WHAT IS EXPECTED: The copy must match the data word for word and contain no pictures.

SOURCE MATERIAL:

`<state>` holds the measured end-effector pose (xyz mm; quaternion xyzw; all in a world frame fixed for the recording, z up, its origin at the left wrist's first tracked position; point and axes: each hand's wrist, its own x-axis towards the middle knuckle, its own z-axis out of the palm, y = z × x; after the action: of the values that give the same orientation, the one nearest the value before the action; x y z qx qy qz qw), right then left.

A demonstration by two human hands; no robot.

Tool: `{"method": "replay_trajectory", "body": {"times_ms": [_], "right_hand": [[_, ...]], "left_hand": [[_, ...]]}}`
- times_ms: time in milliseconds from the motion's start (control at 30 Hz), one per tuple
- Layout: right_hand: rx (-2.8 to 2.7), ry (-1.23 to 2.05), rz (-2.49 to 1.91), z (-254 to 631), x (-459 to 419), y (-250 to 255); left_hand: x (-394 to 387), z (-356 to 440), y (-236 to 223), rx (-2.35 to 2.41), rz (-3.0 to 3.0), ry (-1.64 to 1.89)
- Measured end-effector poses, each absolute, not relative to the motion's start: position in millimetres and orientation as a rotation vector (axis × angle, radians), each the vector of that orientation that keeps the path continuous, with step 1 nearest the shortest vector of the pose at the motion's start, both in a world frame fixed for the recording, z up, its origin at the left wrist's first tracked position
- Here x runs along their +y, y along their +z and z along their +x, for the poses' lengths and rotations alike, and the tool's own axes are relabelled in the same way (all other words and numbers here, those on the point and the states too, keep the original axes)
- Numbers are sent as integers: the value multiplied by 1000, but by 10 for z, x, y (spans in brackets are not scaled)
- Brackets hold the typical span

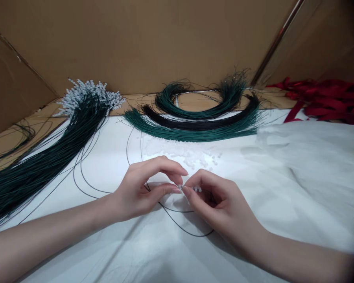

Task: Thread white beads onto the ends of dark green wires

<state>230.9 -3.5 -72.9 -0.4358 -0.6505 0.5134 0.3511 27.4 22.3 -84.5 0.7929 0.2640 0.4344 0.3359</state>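
Note:
My left hand (144,186) and my right hand (221,200) meet fingertip to fingertip low over the white surface. Thumb and fingers of the left are pinched on a small white bead (179,187). The right thumb and forefinger grip a thin dark cord right beside it. A short row of white beads (197,190) shows behind the right fingertips. Dark cord loops (191,236) hang or lie under both hands; where each one ends is hidden. Loose white beads (194,157) are scattered just beyond the hands.
A thick bundle of dark green cords (79,129) with white beaded ends (88,96) lies at left. Curved green and black cord bundles (194,125) rest at the back. Red ribbons (333,98) and white sheer material (318,157) are on the right. Cardboard walls (150,43) enclose the surface.

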Motion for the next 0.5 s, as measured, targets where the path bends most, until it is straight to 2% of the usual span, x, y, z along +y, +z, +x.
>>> {"method": "replay_trajectory", "body": {"times_ms": [500], "right_hand": [[-1582, 1326, -1080, 2325, -29, -768]], "left_hand": [[187, 303, -779, 727, 2139, 1150]]}}
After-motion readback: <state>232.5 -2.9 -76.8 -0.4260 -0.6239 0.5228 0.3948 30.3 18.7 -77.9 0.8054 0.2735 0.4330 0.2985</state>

REPLY:
`<state>` holds the measured end-effector pose (xyz mm; quaternion xyzw; all in a world frame fixed for the recording, z up, its origin at the left wrist's first tracked position; point and axes: each hand's wrist, its own x-axis towards the middle knuckle, its own z-axis out of the palm, y = z × x; after the action: of the values that give the same orientation, the one nearest the value before the action; x y z qx qy qz qw), right then left.

A demonstration by two human hands; no robot.

Tool: `{"method": "replay_trajectory", "body": {"times_ms": [_], "right_hand": [[_, ...]], "left_hand": [[_, ...]]}}`
- times_ms: time in milliseconds from the motion's start (control at 30 Hz), one per tuple
- Layout: right_hand: rx (-2.8 to 2.7), ry (-1.23 to 2.05), rz (-2.49 to 1.91), z (-254 to 631), x (-459 to 419), y (-250 to 255); left_hand: x (-394 to 387), z (-356 to 440), y (-236 to 223), rx (-2.35 to 2.41), rz (-3.0 to 3.0), ry (-1.64 to 1.89)
- Measured end-effector poses, each absolute, not relative to the motion's start: position in millimetres and orientation as a rotation vector (axis × angle, radians), each the vector of that orientation that keeps the path continuous, with step 1 nearest the shortest vector of the pose at the motion's start, both in a world frame fixed for the recording, z up, its origin at the left wrist's first tracked position
- Here x runs along their +y, y along their +z and z along their +x, for the poses' lengths and rotations alike, and the tool's own axes are relabelled in the same way (all other words and numbers here, those on the point and the states too, keep the original axes)
- Numbers are sent as integers: the value multiplied by 1000, but by 10 for z, x, y (spans in brackets are not scaled)
- Brackets hold the typical span


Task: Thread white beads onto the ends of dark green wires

<state>230.9 -3.5 -72.9 -0.4358 -0.6505 0.5134 0.3511 27.4 22.3 -84.5 0.7929 0.2640 0.4344 0.3359</state>
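Note:
My left hand (144,186) and my right hand (221,200) meet fingertip to fingertip low over the white surface. Thumb and fingers of the left are pinched on a small white bead (179,187). The right thumb and forefinger grip a thin dark cord right beside it. A short row of white beads (197,190) shows behind the right fingertips. Dark cord loops (191,236) hang or lie under both hands; where each one ends is hidden. Loose white beads (194,157) are scattered just beyond the hands.
A thick bundle of dark green cords (79,129) with white beaded ends (88,96) lies at left. Curved green and black cord bundles (194,125) rest at the back. Red ribbons (333,98) and white sheer material (318,157) are on the right. Cardboard walls (150,43) enclose the surface.
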
Motion for the next 0.5 s, as measured, targets where the path bends most, until it is straight to 2% of the usual span, x, y, z along +y, +z, +x.
>>> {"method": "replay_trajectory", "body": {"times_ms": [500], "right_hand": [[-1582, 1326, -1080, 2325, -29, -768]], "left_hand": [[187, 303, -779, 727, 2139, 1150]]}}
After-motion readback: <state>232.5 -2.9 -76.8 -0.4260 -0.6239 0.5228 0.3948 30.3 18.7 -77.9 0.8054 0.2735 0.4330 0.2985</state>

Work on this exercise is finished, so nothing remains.